| Problem statement |
The result should be every line in the material below containing the string "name".
# # #
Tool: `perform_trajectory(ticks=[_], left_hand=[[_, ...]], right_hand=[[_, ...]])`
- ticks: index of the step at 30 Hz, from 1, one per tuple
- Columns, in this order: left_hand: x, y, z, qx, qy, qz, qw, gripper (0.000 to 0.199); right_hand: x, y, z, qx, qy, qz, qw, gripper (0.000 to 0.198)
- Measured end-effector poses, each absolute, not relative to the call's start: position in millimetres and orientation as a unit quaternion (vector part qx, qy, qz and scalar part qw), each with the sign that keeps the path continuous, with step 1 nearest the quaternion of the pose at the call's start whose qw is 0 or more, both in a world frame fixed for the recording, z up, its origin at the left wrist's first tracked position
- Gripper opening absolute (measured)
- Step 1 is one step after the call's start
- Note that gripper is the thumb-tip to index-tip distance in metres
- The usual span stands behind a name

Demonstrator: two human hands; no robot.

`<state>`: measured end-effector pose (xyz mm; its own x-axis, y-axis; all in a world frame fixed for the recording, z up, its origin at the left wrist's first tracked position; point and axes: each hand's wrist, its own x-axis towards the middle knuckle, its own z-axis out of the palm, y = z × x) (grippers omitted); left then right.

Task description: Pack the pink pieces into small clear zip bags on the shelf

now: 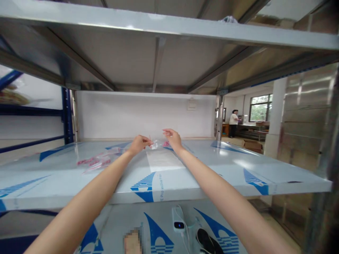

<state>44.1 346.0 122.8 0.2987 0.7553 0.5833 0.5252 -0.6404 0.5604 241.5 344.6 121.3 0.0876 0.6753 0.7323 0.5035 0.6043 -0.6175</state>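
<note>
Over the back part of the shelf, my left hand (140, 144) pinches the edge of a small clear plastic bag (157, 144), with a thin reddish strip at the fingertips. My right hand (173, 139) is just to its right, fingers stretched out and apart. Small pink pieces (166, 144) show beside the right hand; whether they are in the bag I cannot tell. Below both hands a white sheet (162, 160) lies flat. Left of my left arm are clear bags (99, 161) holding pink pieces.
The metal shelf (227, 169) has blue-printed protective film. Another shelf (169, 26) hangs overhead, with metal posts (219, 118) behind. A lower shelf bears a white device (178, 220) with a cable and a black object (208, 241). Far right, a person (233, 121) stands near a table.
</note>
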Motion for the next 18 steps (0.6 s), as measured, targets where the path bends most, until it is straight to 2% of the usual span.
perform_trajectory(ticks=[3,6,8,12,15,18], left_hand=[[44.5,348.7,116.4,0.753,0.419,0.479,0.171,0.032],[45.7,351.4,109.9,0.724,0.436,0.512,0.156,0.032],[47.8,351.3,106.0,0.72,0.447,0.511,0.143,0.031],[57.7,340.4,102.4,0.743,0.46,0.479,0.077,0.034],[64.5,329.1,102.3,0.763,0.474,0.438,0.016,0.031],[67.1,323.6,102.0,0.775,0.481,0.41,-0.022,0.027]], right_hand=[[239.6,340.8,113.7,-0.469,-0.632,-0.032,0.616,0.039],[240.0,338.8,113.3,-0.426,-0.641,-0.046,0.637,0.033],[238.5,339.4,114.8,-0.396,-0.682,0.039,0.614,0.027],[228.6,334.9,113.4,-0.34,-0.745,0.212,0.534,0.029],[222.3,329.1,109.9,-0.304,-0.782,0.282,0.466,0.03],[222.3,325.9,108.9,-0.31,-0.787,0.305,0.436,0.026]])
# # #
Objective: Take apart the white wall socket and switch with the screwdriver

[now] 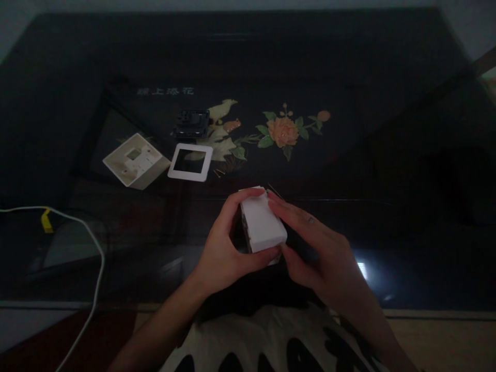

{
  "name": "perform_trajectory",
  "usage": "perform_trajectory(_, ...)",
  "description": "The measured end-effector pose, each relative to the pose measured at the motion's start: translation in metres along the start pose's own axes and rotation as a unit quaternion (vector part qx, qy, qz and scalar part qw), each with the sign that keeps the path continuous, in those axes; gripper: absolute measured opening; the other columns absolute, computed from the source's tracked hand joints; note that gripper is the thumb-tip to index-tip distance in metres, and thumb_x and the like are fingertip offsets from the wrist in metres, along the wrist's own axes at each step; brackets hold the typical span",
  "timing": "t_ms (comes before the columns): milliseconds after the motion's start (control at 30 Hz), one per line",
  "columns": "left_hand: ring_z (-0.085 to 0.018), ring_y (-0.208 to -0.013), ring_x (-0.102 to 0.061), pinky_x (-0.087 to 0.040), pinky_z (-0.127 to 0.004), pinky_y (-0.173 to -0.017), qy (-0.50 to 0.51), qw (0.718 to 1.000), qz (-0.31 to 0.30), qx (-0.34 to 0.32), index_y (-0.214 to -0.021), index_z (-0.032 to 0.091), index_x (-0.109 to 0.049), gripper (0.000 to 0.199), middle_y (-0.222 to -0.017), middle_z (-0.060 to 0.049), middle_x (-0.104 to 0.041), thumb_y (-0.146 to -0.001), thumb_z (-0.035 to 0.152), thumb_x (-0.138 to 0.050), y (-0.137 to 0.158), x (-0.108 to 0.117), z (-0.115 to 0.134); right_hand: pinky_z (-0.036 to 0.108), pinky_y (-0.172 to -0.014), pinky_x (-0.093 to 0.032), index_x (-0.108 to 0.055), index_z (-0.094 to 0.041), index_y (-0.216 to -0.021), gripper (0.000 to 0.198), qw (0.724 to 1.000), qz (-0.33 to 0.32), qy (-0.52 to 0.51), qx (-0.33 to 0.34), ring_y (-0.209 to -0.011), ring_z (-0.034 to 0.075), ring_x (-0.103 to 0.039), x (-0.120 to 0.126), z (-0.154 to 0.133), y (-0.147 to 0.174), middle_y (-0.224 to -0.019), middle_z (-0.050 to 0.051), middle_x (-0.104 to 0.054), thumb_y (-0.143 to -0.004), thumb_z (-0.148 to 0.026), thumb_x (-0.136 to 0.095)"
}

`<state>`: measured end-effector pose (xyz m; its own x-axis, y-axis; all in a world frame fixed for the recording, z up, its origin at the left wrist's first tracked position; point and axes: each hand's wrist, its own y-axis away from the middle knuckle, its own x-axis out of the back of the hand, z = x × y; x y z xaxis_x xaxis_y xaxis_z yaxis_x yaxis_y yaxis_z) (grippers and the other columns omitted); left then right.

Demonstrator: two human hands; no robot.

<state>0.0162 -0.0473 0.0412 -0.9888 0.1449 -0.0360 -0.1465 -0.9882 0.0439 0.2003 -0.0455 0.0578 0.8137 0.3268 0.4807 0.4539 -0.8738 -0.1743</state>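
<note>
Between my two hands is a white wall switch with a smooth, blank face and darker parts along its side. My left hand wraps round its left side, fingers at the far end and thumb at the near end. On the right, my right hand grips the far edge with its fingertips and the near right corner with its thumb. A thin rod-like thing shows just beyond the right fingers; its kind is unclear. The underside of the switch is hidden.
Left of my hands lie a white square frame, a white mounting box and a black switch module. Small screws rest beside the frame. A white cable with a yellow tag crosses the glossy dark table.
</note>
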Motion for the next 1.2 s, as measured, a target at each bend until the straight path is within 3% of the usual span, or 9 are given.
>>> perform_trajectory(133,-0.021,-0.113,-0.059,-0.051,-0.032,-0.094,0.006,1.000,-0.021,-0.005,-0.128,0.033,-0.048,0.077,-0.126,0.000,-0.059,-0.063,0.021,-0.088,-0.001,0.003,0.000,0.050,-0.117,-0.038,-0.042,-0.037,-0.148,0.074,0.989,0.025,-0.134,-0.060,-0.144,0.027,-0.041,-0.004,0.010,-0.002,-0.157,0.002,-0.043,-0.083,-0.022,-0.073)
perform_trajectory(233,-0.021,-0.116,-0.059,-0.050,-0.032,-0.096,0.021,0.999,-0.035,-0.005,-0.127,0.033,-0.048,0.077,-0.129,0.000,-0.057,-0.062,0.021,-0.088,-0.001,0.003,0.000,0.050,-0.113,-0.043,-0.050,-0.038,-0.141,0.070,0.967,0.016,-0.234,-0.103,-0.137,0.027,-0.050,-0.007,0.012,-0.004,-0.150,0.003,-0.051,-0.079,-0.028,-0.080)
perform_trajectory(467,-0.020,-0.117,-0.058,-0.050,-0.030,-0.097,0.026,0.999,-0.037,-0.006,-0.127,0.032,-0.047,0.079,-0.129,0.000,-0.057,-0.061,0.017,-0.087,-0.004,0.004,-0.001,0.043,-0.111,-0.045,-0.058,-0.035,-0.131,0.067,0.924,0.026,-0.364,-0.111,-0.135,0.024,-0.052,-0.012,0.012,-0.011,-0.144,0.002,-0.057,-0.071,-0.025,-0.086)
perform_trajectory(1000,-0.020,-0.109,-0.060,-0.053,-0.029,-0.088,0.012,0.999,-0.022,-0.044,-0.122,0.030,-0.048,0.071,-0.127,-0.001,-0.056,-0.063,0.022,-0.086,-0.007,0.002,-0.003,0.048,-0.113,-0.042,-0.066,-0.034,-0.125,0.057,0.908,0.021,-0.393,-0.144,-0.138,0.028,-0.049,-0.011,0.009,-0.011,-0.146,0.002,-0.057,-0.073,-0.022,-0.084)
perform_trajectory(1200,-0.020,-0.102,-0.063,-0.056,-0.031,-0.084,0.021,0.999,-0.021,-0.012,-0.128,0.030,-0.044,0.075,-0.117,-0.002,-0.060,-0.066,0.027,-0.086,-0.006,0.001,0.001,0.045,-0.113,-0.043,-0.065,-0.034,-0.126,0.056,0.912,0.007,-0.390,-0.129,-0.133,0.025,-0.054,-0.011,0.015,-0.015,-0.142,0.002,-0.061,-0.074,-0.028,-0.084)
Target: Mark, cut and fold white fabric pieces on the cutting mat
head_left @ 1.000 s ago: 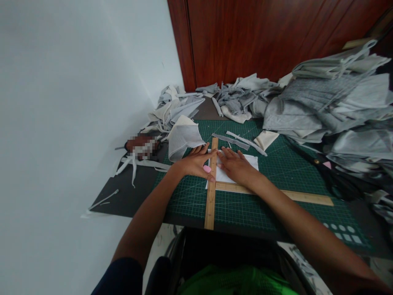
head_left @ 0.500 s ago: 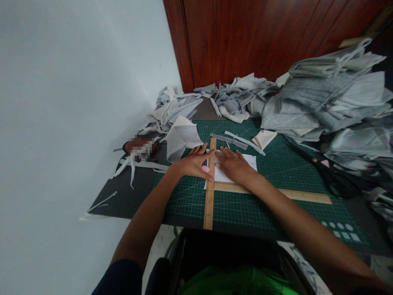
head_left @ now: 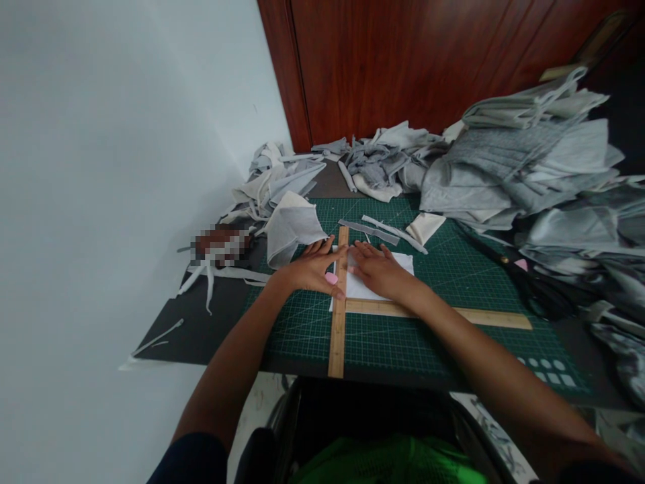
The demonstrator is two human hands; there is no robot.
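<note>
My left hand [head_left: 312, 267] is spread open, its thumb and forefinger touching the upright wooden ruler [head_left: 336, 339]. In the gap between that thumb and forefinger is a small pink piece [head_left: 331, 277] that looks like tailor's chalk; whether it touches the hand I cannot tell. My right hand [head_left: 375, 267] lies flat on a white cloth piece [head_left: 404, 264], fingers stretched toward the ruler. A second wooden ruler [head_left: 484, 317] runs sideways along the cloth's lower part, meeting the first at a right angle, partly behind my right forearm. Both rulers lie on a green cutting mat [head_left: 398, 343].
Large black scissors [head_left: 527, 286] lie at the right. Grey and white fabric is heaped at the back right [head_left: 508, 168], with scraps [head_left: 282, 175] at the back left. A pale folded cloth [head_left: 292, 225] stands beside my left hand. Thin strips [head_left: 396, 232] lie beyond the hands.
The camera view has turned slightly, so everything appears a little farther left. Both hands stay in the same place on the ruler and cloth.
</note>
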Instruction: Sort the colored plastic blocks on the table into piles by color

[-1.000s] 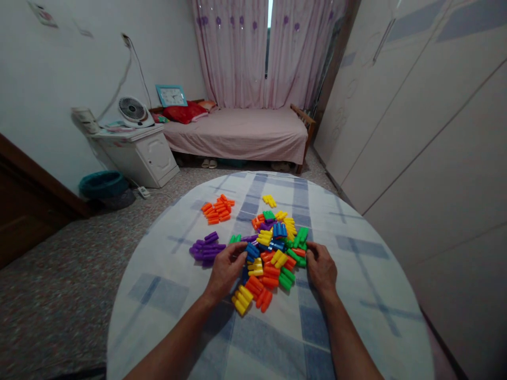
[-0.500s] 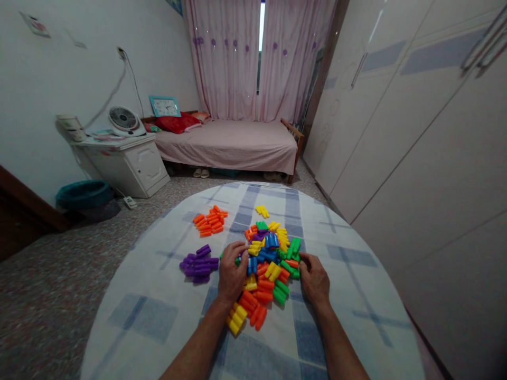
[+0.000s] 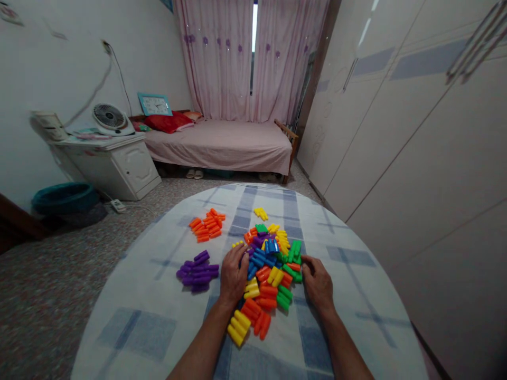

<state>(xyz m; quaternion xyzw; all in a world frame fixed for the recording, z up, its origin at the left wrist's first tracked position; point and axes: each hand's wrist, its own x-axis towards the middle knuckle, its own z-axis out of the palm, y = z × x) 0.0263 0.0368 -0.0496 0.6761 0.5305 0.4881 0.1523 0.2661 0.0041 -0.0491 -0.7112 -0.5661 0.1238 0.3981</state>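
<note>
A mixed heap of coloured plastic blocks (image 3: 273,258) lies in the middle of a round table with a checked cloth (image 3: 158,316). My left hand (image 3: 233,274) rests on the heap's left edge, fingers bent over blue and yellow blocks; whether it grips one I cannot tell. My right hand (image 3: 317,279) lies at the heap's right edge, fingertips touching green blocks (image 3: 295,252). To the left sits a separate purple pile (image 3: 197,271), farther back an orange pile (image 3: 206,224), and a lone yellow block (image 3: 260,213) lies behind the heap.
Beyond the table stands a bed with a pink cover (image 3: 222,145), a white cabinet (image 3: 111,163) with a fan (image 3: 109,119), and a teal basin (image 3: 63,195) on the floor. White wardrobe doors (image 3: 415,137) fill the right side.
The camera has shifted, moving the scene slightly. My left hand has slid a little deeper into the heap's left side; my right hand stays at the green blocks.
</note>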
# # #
| Response to this task |
- The usual span stands behind a name
  "name": "perform_trajectory",

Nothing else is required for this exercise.